→ **Work item**: Below are the records; copy exactly the stretch from the line containing "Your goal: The" through the line containing "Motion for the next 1", both ends included, and nothing else.

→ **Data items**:
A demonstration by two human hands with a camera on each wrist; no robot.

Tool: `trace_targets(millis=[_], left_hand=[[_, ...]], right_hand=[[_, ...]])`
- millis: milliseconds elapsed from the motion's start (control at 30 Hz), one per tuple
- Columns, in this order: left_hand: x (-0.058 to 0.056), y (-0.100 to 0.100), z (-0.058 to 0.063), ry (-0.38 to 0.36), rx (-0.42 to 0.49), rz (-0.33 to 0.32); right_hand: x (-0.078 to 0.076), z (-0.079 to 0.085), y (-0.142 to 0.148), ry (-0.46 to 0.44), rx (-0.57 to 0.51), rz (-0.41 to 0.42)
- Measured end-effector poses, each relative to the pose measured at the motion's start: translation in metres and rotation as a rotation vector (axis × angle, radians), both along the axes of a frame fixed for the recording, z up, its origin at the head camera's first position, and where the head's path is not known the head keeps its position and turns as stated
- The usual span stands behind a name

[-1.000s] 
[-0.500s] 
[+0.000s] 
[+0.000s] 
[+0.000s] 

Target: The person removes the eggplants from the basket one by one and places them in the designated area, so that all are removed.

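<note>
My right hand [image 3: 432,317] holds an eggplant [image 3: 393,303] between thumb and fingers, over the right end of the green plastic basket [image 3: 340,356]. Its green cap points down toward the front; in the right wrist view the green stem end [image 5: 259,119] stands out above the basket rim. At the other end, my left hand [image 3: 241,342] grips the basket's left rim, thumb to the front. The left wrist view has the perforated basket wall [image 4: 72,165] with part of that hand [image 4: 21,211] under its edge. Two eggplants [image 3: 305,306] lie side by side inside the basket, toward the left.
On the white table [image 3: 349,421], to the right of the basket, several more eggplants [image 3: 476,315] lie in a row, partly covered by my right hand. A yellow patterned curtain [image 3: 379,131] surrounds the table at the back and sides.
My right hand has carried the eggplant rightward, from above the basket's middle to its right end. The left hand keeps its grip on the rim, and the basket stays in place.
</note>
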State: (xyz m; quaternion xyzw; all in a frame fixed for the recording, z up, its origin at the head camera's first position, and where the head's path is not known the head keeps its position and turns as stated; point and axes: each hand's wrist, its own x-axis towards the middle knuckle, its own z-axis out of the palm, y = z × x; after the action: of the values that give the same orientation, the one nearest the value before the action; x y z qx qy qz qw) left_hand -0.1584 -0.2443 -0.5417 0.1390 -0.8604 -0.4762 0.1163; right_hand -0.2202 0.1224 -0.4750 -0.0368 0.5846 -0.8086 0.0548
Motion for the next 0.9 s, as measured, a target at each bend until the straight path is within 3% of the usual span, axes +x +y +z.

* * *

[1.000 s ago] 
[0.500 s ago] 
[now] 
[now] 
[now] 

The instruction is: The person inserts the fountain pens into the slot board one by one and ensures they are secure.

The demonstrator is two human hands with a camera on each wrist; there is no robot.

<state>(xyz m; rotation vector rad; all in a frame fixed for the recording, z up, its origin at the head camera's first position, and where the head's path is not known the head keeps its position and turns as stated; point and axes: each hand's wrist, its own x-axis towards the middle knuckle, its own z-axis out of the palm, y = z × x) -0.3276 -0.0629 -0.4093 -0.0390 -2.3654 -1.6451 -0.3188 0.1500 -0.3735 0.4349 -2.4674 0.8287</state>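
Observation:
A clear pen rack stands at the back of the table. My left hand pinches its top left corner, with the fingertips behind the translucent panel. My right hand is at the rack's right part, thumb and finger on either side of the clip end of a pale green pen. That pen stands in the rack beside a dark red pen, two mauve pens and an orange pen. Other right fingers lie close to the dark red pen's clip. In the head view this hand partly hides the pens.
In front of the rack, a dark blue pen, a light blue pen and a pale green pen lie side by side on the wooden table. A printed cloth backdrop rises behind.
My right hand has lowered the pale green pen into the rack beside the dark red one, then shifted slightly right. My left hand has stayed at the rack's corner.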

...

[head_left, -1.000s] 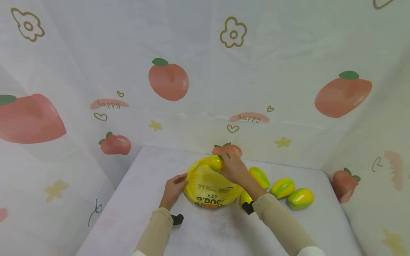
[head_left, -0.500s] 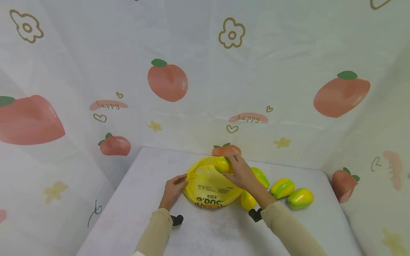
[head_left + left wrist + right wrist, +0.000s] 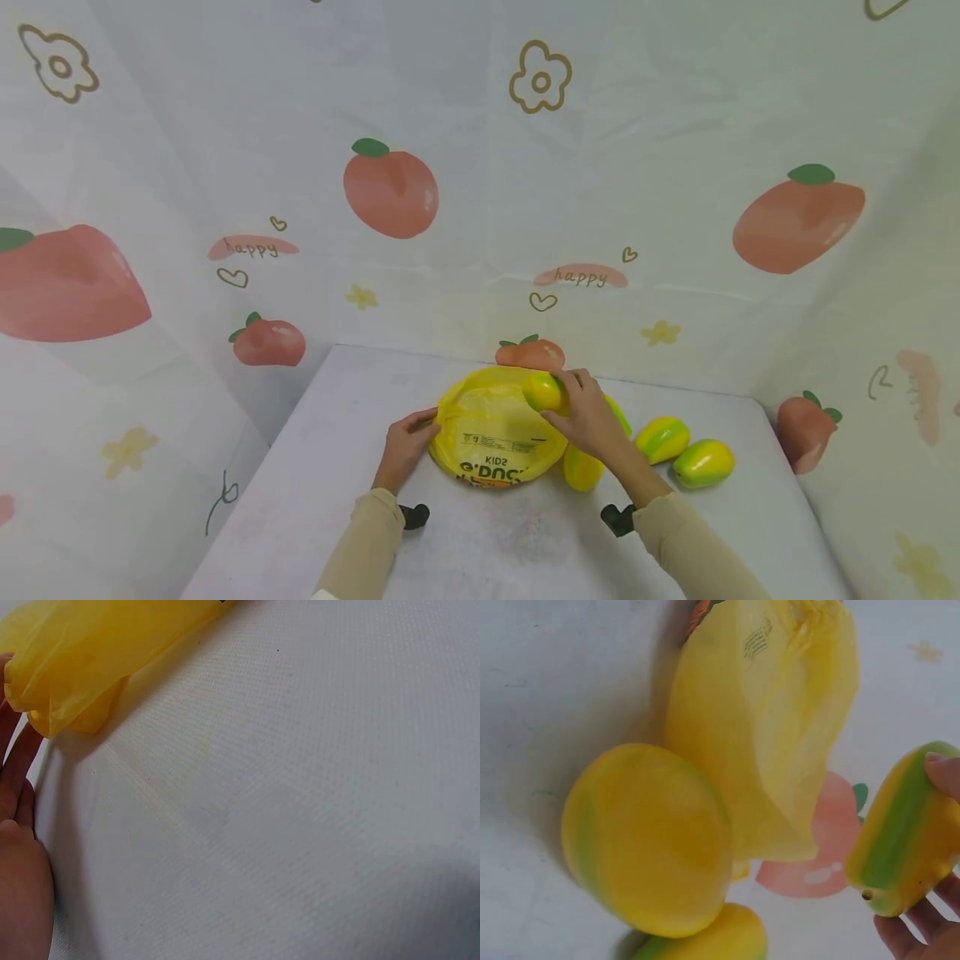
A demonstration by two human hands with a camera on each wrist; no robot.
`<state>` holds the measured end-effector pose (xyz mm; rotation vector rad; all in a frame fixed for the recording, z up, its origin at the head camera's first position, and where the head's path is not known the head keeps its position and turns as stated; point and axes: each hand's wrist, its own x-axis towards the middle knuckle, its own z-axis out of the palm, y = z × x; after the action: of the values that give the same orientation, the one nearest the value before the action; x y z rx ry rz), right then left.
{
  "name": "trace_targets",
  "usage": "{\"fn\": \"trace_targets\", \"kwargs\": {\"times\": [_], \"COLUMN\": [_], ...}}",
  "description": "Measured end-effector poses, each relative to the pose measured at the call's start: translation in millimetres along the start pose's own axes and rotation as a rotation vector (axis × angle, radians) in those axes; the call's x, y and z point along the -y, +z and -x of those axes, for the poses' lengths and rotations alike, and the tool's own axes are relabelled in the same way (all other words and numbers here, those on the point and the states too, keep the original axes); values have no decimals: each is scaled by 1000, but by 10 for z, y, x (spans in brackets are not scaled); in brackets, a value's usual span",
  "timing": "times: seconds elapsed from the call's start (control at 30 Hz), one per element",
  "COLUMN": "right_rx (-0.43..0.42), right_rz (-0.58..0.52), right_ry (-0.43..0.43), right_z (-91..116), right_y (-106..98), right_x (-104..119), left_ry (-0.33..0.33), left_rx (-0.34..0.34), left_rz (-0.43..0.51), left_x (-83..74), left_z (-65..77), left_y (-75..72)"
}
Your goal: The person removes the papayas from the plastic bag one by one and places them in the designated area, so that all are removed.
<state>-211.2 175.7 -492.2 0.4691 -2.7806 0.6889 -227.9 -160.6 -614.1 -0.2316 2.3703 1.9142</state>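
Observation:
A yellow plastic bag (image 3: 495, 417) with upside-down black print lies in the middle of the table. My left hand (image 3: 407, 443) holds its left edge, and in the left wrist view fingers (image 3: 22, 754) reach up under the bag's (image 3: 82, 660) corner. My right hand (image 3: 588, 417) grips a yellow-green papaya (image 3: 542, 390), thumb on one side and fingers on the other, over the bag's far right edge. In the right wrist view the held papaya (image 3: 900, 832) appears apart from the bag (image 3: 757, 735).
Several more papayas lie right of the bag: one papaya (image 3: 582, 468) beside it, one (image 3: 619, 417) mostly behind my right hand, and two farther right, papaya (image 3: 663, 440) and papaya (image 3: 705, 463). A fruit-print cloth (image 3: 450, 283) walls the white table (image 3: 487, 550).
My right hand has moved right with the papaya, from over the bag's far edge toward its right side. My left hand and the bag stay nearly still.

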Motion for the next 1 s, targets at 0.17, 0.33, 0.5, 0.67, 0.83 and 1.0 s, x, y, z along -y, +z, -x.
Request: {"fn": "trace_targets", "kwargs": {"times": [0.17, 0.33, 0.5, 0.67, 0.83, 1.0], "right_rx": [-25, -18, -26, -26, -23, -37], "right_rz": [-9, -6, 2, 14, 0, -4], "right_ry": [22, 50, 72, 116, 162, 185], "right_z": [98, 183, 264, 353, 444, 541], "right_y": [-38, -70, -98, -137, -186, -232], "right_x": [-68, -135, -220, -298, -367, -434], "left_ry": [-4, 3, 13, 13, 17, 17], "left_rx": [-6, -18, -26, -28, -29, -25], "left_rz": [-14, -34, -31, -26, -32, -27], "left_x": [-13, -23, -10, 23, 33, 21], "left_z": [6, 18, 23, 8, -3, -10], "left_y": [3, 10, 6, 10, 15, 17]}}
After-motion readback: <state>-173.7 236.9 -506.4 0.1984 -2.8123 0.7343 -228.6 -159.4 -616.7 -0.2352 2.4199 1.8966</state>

→ **Written answer**:
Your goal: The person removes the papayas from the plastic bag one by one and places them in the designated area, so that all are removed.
<state>-211.2 175.7 -492.2 0.4691 -2.7806 0.6889 -227.9 -160.6 -614.1 -0.2316 2.3703 1.9142</state>
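Observation:
A yellow plastic bag (image 3: 495, 417) with upside-down black print lies in the middle of the table. My left hand (image 3: 407, 443) holds its left edge, and in the left wrist view fingers (image 3: 22, 754) reach up under the bag's (image 3: 82, 660) corner. My right hand (image 3: 588, 417) grips a yellow-green papaya (image 3: 542, 390), thumb on one side and fingers on the other, over the bag's far right edge. In the right wrist view the held papaya (image 3: 900, 832) appears apart from the bag (image 3: 757, 735).
Several more papayas lie right of the bag: one papaya (image 3: 582, 468) beside it, one (image 3: 619, 417) mostly behind my right hand, and two farther right, papaya (image 3: 663, 440) and papaya (image 3: 705, 463). A fruit-print cloth (image 3: 450, 283) walls the white table (image 3: 487, 550).
My right hand has moved right with the papaya, from over the bag's far edge toward its right side. My left hand and the bag stay nearly still.
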
Motion for the next 1 s, targets at 0.17, 0.33, 0.5, 0.67, 0.83 and 1.0 s, x, y, z along -y, +z, -x.

This exercise has been fully answered.